1. Feed the Soil not the Plants

Building fertile soil is the best investment for garden health. As a food, compost is king; we leave fertilizers to intensive farming. Home-made compost, well-aged manure and our own leaf-mold slowly but surely enriched our poor soil and avoided the costs and pollution of transporting bulk materials. The "no turn" composting method works for us and we don't sweat it trying to create a gourmet product, simply adding layers of green and woody clippings and kitchen scraps as they come along.

2. Lawn Free?

We leave large grassy areas to grow up as "meadows" ripe with common wildflowers. We mow our lawn less and leave the clippings for mulch. A top-dressing with compost in spring and fall, with a dose of wood ash from our fireplaces is sufficient to keep it going. Over-seeding with white clover worked wonders to cover compacted bald-spots and attracted bees and beneficial insects while improving our soil - for free.

3. Reduce Food-Miles

We save money and miles by growing much of your own produce from seed; tomatoes, leeks, spinach, beans and peppers didn't require much maintenance. Many vegetables grow well in containers if you don't have space. Heirloom vegetables blew away the tasteless supermarket offerings and we enjoy our frozen, herbed tomatoes through winter rather than buy from thousands of miles away.

4. Water Rights

My bone-dry, south-facing flower border, that wilted by ten a.m., has given way to culinary herbs that thrive in the heat. We water deeply and less often to encourage root growth. Close-planting, organic matter and mulching are essential in sunny spots. We don't waste water - in summer, the solar-heated water in our out-stretched garden hose is enough to do a small load of laundry!
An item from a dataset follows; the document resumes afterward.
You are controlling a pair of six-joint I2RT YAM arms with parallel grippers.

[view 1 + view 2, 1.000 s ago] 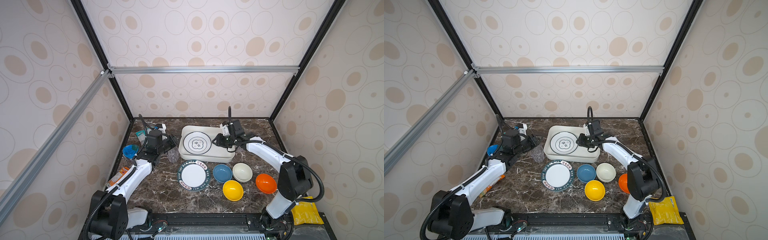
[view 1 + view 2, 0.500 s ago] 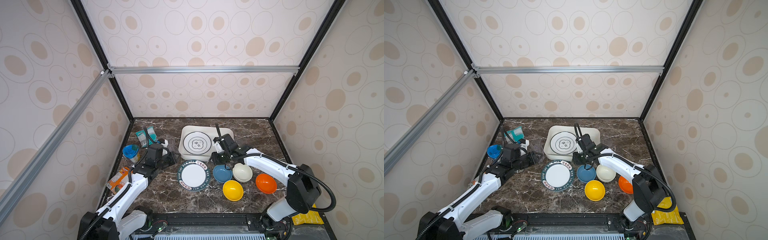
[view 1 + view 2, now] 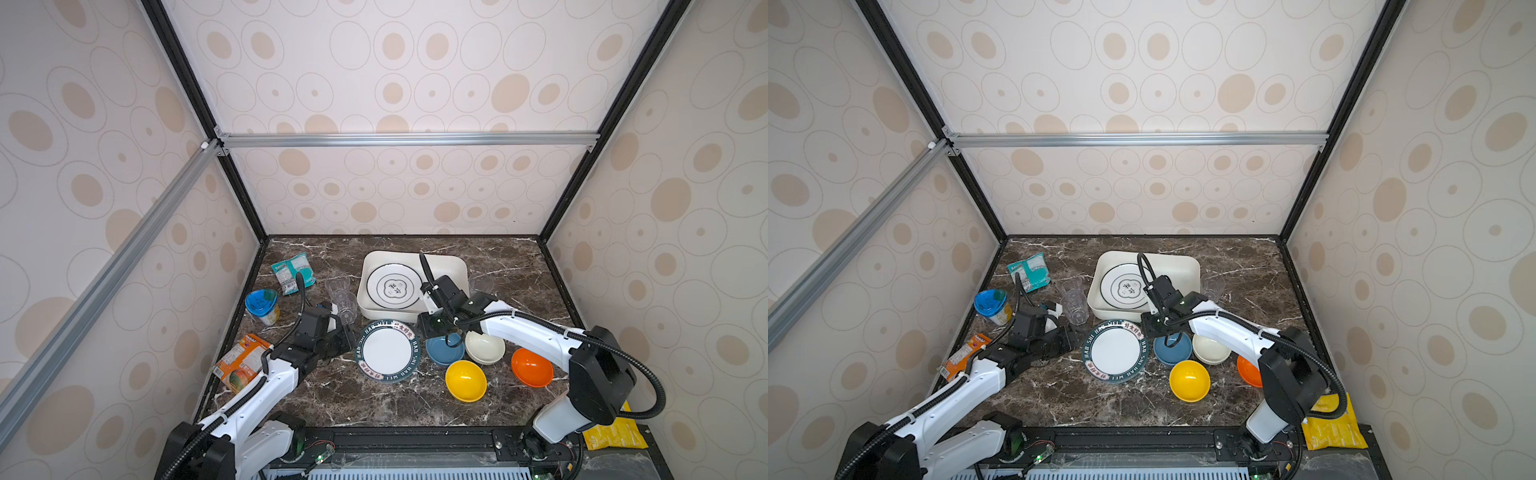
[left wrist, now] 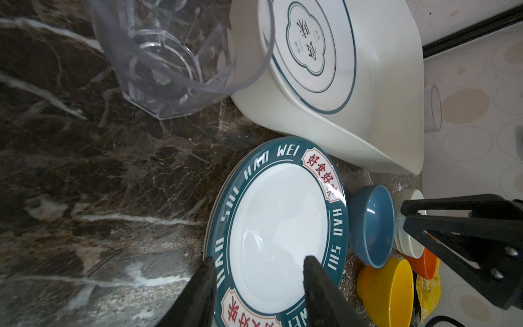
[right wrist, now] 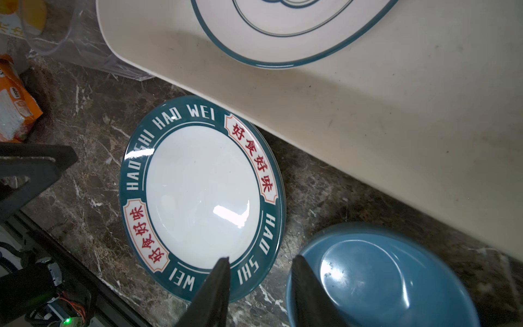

5. Beneficial Insects Welcome

If you plant it, they will come…bees, lacewings, hoverflies and lady bugs will thrive where there are nectar and pollen plants throughout the season. Early spring bulbs such as snowdrops and crocus and late bloomers such as native asters and goldenrod extend the banquet. Easy annuals in our nectar border include bachelor's buttons and borage. In the fall, we leave plant material standing to shelter over-wintering insects and spiders.

6. Re-Arm your Borders

Research shows that many plants have in-built chemical defenses that attract natural predator insects when they are under attack from pests. We ensure these beneficial predators can find a home in our garden (see 5.) Other organic pest controllers include our free-range hens and hungry frogs in a small pond among the flower beds.

7. To Weed or not to Weed

One man's weed is another man's wildflower, zero tolerance isn't practical. We take pleasure in identifying unfamiliar species. We dig out perennial weeds and pull annuals after rain, little and often is our weeding motto. Inter-planting produce beds with fast growers like radish and spinach takes up the real-estate. We compost weed waste only after we "cook" it on our baking hot driveway and remove seed heads.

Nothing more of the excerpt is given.